Your resume does not need to repeat the criteria word for word, but it does need to make the evidence obvious. That is the bit candidates often miss.
A recruiter does not read your resume like a novel. They scan for evidence against the role requirements. If the job ad says “demonstrated experience managing competing priorities in a fast paced administrative environment”, the recruiter is looking for proof of workload management, deadlines, office coordination, stakeholder requests, systems use, and decision making under pressure.
If your resume says “hardworking team player with excellent organisational skills”, that is not evidence. That is a claim. Hiring teams do not shortlist claims. They shortlist proof.
You need to think about selection criteria whenever the job ad or position description lists specific requirements that will be used to assess applicants.
This is especially important when applying for:
Australian Government roles
State government roles
Local council roles
Public hospitals and healthcare services
Schools, TAFEs, and universities
Community services and not for profit organisations
Large corporate roles with formal capability frameworks
Roles requiring licences, clearances, qualifications, or compliance knowledge
Jobs where the ad asks for “demonstrated experience” in specific areas
In some Australian applications, you may be asked to submit a separate selection criteria statement. In other cases, the employer may simply ask for a resume and cover letter, while still listing selection criteria in the job ad.
This is where candidates get caught. They assume that if there is no separate selection criteria document, they do not need to address the criteria.
That is usually wrong.
If the employer has given you selection criteria, they are telling you how they will assess you. They may not call it a scoring matrix in the job ad, but behind the scenes, someone is often comparing your resume against those requirements.

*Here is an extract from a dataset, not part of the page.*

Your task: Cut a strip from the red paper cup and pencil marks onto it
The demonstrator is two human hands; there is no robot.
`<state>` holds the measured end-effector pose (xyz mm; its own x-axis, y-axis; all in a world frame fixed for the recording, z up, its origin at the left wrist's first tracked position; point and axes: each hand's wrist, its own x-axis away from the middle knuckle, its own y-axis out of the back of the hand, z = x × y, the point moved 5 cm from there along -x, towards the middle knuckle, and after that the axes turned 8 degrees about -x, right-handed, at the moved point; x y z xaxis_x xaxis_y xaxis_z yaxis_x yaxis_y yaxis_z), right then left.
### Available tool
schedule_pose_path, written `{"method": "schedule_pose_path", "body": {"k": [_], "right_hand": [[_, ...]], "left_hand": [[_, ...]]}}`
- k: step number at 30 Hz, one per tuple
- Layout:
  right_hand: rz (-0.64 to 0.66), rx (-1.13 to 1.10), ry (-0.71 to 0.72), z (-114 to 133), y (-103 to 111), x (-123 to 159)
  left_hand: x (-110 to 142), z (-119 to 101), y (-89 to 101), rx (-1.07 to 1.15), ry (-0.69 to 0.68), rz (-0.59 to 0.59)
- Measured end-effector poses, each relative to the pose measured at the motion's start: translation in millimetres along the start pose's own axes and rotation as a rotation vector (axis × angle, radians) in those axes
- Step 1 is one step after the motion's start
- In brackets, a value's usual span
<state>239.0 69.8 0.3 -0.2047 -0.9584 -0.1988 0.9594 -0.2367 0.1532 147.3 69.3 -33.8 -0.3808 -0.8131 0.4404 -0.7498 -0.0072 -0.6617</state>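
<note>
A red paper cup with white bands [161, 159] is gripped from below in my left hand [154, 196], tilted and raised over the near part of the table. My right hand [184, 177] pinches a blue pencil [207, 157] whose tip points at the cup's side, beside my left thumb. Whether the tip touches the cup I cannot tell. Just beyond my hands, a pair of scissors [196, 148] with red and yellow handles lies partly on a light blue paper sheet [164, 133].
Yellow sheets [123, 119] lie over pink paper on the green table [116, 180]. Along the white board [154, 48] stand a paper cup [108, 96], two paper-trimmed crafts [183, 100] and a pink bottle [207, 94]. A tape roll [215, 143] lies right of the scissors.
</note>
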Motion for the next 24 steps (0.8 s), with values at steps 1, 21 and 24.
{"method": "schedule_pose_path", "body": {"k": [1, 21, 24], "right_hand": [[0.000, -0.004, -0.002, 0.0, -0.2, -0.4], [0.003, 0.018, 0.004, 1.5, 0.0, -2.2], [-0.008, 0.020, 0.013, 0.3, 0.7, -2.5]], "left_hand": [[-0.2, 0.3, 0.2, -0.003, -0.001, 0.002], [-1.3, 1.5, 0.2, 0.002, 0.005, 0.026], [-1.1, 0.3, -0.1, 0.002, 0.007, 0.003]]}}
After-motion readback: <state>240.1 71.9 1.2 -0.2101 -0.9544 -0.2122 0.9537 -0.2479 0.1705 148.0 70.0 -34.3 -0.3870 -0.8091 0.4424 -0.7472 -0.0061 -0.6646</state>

A selection criteria resume and a separate selection criteria statement are not the same thing.
A selection criteria resume integrates the required evidence into your resume. It shows your relevant experience, achievements, skills, systems, qualifications, and responsibilities in a way that matches the role criteria.
A selection criteria statement is a separate written response where you answer each criterion directly, usually with examples. This is common in government and education applications.
Here is the practical difference:
A resume shows your career evidence
A selection criteria statement explains your evidence against each criterion
A cover letter connects your motivation, suitability, and strongest match to the role
The mistake is using the same content in all three documents without adapting the purpose. I see this often. The resume becomes vague, the cover letter becomes a repeat of the resume, and the selection criteria response becomes a bloated essay.
Good applications do not repeat. They reinforce.
Your resume should make the recruiter think, “Yes, this person appears to meet the criteria.” Your selection criteria statement, if required, should make them think, “They can prove it with specific examples.”
Let me be honest about how this usually works.
Recruiters and hiring managers are rarely sitting there lovingly reading every line of every resume with a cup of tea and a generous spirit. They are often reviewing a large batch of applications, trying to identify who clearly meets the requirements and who does not.
The first screening question is not “Is this person wonderful?” It is usually closer to:
Does this person meet the essential criteria?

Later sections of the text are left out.